CVE-2023-45763: 
WordPress vulnerability analysis and mitigation

A Cross-Site Request Forgery (CSRF) vulnerability was discovered in the WordPress Taggbox plugin versions 2.9 and below, identified as CVE-2023-45763. The vulnerability was disclosed on October 12, 2023, affecting the Taggbox plugin, which is used for UGC galleries, social media widgets, user reviews, and analytics in WordPress installations (Patchstack).

The vulnerability has been assigned a CVSS v3.1 base score of 8.8 (HIGH) by NIST with a vector string of CVSS:3.1/AV:N/AC:L/PR:N/UI:R/S:U/C:H/I:H/A:H, while Patchstack assessed it with a CVSS score of 5.4 (MEDIUM) with vector string CVSS:3.1/AV:N/AC:L/PR:N/UI:R/S:U/C:N/I:L/A:L. The vulnerability is classified under CWE-352 (Cross-Site Request Forgery) (NVD).

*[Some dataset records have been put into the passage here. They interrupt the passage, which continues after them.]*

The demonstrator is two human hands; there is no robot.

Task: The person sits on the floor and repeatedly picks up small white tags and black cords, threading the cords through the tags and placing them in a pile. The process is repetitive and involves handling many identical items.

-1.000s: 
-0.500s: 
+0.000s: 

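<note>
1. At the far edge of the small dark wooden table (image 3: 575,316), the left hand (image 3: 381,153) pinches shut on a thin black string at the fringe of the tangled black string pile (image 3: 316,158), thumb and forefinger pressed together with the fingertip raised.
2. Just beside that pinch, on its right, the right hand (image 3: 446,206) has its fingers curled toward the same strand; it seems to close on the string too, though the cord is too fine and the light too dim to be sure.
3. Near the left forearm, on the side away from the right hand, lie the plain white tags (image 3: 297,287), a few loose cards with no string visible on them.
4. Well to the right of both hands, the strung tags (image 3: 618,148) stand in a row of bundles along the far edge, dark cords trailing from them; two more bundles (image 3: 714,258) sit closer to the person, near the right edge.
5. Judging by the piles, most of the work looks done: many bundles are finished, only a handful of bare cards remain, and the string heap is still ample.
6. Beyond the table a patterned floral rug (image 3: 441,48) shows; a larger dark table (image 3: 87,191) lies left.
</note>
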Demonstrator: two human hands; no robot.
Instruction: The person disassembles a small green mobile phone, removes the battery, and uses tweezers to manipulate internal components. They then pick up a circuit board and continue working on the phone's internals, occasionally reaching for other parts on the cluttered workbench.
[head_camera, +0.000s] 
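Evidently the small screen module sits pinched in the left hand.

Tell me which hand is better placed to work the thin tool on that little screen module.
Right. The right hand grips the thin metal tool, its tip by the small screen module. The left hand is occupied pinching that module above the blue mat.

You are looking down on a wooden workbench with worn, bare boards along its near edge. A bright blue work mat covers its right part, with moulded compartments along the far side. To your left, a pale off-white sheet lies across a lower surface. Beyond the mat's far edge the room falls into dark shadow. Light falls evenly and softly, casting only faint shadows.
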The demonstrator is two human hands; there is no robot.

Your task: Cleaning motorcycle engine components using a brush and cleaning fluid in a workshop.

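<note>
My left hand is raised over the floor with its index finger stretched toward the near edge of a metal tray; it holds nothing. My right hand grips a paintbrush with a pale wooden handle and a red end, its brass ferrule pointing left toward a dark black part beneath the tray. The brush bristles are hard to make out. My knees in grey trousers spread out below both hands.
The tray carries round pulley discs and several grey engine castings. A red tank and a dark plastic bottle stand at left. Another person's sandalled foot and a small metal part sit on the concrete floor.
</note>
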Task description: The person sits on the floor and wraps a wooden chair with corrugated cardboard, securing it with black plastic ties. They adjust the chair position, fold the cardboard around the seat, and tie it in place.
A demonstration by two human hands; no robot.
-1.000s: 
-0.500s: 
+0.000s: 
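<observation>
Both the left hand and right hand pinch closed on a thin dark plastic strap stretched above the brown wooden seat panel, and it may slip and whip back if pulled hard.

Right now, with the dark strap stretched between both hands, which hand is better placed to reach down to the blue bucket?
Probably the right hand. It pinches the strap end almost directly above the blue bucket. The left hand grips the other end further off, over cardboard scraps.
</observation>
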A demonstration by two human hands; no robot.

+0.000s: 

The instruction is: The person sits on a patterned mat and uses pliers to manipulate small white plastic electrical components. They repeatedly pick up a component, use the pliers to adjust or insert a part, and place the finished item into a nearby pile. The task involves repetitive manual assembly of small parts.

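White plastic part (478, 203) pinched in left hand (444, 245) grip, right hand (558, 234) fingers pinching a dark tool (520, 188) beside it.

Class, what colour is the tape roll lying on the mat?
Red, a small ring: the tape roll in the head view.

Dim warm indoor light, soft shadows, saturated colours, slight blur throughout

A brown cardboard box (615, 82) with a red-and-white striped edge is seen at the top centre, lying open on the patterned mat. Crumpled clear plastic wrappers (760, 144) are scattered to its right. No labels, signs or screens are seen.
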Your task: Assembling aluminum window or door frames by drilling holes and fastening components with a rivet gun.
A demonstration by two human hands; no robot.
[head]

The CSRF vulnerability could allow malicious actors to force higher privileged users to execute unwanted actions under their current authentication. The vulnerability affects confidentiality, integrity, and availability of the system, with potential for high impact across all three security aspects according to the NIST assessment (Patchstack).

The vulnerability has been patched in version 3.4 of the Taggbox plugin. Users are advised to update to version 3.4 or later to remove the vulnerability. Patchstack users can enable auto-update for vulnerable plugins (Patchstack).